## TASK BRIEF
All lines of the material should be given again exactly.
**** INFORMATION PROVIDED ****
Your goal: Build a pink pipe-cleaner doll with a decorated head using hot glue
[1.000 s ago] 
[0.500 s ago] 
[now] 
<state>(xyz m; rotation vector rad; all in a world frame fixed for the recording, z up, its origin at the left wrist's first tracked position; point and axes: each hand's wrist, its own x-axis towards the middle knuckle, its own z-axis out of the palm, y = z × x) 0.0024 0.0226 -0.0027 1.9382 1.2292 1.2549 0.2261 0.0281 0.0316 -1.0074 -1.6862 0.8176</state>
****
## SOLVED PROBLEM
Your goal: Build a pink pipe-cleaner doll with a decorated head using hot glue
[1.000 s ago] 
[0.500 s ago] 
[now] 
<state>(xyz m; rotation vector rad; all in a world frame fixed for the recording, z up, its origin at the left wrist's first tracked position; point and axes: each hand's wrist, its own x-axis towards the middle knuckle, its own z-axis out of the palm, y = z × x) 0.0024 0.0226 -0.0027 1.9382 1.2292 1.2549 0.2261 0.0281 0.0316 -1.0074 -1.6862 0.8176</state>

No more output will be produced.